Please give the data below again in full, exactly as it stands.

───── STORED DATA

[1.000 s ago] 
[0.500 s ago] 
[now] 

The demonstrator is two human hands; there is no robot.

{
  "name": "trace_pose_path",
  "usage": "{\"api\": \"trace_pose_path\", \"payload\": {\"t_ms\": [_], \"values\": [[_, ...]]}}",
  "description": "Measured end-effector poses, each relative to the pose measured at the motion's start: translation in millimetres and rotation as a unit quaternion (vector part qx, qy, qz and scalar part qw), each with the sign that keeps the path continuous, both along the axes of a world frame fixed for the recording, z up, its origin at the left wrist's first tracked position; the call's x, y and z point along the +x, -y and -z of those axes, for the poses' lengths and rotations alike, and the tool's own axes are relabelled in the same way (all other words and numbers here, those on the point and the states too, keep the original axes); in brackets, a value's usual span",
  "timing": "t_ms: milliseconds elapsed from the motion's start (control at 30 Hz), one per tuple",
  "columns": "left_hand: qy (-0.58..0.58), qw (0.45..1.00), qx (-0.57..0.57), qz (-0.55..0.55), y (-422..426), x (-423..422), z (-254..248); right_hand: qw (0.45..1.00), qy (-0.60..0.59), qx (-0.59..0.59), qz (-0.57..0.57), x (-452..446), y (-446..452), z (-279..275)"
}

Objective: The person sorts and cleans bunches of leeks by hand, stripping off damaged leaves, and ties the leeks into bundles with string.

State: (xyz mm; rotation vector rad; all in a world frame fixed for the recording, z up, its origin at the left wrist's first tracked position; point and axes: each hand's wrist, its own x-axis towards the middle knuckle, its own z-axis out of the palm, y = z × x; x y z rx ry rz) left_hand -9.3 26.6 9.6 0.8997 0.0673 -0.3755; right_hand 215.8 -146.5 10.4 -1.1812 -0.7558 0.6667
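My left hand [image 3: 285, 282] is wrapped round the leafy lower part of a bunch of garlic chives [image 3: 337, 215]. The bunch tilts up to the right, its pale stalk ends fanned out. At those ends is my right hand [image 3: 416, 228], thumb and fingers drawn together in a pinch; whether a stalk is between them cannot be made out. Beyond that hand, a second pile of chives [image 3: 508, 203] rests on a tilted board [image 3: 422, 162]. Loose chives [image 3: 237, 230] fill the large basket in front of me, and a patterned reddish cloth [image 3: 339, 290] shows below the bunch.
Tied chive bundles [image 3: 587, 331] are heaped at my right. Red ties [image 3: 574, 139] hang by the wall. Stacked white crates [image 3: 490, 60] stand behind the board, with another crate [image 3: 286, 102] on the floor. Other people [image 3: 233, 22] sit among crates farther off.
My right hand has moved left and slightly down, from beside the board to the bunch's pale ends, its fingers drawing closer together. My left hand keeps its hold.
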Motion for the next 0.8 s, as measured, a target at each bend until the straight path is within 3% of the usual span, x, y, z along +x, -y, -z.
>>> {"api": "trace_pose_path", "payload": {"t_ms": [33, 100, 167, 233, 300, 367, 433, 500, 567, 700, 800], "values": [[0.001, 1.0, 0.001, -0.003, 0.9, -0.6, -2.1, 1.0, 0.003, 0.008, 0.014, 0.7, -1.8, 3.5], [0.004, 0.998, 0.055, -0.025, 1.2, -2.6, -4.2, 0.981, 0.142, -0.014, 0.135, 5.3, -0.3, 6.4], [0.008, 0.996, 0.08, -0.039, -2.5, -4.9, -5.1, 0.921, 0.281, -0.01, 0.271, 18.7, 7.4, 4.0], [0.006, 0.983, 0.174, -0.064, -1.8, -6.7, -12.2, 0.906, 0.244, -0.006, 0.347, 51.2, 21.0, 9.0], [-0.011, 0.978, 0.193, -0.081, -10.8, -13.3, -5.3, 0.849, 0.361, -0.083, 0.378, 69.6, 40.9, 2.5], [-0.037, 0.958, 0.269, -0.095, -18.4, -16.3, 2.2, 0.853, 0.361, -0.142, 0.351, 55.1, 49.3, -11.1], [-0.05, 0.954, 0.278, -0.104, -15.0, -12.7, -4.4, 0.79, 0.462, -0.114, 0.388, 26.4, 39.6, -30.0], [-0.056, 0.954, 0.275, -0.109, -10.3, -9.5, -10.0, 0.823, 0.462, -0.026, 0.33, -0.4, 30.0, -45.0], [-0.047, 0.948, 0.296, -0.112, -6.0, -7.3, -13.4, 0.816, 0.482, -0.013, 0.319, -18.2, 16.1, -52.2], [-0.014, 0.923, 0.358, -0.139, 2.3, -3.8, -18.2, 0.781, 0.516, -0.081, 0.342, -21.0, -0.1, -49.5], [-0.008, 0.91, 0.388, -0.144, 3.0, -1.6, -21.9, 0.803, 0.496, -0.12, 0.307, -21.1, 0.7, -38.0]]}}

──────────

EXERCISE ANSWER:
[1.000 s ago] 
[0.500 s ago] 
[now] 

The demonstrator is two human hands; there is no robot.

{
  "name": "trace_pose_path",
  "usage": "{\"api\": \"trace_pose_path\", \"payload\": {\"t_ms\": [_], \"values\": [[_, ...]]}}",
  "description": "Measured end-effector poses, each relative to the pose measured at the motion's start: translation in millimetres and rotation as a unit quaternion (vector part qx, qy, qz and scalar part qw), each with the sign that keeps the path continuous, both along the axes of a world frame fixed for the recording, z up, its origin at the left wrist's first tracked position; the call's x, y and z point along the +x, -y and -z of those axes, for the poses' lengths and rotations alike, and the tool's own axes are relabelled in the same way (all other words and numbers here, those on the point and the states too, keep the original axes); in brackets, a value's usual span",
  "timing": "t_ms: milliseconds elapsed from the motion's start (control at 30 Hz), one per tuple",
  "columns": "left_hand: qy (-0.58..0.58), qw (0.45..1.00), qx (-0.57..0.57), qz (-0.55..0.55), y (-422..426), x (-423..422), z (-254..248); right_hand: qw (0.45..1.00), qy (-0.60..0.59), qx (-0.59..0.59), qz (-0.57..0.57), x (-452..446), y (-446..452), z (-279..275)"
}

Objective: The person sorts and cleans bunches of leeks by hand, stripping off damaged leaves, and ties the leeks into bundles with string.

State: (xyz mm; rotation vector rad; all in a world frame fixed for the recording, z up, its origin at the left wrist's first tracked position; point and axes: each hand's wrist, its own x-axis towards the middle knuckle, its own z-axis out of the palm, y = z × x; x y z rx ry rz) left_hand -9.3 26.6 9.6 0.8997 0.0673 -0.3755; right_hand 215.8 -146.5 10.4 -1.1812 -0.7558 0.6667
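My left hand [image 3: 285, 282] is wrapped round the leafy lower part of a bunch of garlic chives [image 3: 337, 215]. The bunch tilts up to the right, its pale stalk ends fanned out. At those ends is my right hand [image 3: 416, 228], thumb and fingers drawn together in a pinch; whether a stalk is between them cannot be made out. Beyond that hand, a second pile of chives [image 3: 508, 203] rests on a tilted board [image 3: 422, 162]. Loose chives [image 3: 237, 230] fill the large basket in front of me, and a patterned reddish cloth [image 3: 339, 290] shows below the bunch.
Tied chive bundles [image 3: 587, 331] are heaped at my right. Red ties [image 3: 574, 139] hang by the wall. Stacked white crates [image 3: 490, 60] stand behind the board, with another crate [image 3: 286, 102] on the floor. Other people [image 3: 233, 22] sit among crates farther off.
My right hand has moved left and slightly down, from beside the board to the bunch's pale ends, its fingers drawing closer together. My left hand keeps its hold.
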Motion for the next 0.8 s, as measured, a target at each bend until the straight path is within 3% of the usual span, x, y, z along +x, -y, -z.
>>> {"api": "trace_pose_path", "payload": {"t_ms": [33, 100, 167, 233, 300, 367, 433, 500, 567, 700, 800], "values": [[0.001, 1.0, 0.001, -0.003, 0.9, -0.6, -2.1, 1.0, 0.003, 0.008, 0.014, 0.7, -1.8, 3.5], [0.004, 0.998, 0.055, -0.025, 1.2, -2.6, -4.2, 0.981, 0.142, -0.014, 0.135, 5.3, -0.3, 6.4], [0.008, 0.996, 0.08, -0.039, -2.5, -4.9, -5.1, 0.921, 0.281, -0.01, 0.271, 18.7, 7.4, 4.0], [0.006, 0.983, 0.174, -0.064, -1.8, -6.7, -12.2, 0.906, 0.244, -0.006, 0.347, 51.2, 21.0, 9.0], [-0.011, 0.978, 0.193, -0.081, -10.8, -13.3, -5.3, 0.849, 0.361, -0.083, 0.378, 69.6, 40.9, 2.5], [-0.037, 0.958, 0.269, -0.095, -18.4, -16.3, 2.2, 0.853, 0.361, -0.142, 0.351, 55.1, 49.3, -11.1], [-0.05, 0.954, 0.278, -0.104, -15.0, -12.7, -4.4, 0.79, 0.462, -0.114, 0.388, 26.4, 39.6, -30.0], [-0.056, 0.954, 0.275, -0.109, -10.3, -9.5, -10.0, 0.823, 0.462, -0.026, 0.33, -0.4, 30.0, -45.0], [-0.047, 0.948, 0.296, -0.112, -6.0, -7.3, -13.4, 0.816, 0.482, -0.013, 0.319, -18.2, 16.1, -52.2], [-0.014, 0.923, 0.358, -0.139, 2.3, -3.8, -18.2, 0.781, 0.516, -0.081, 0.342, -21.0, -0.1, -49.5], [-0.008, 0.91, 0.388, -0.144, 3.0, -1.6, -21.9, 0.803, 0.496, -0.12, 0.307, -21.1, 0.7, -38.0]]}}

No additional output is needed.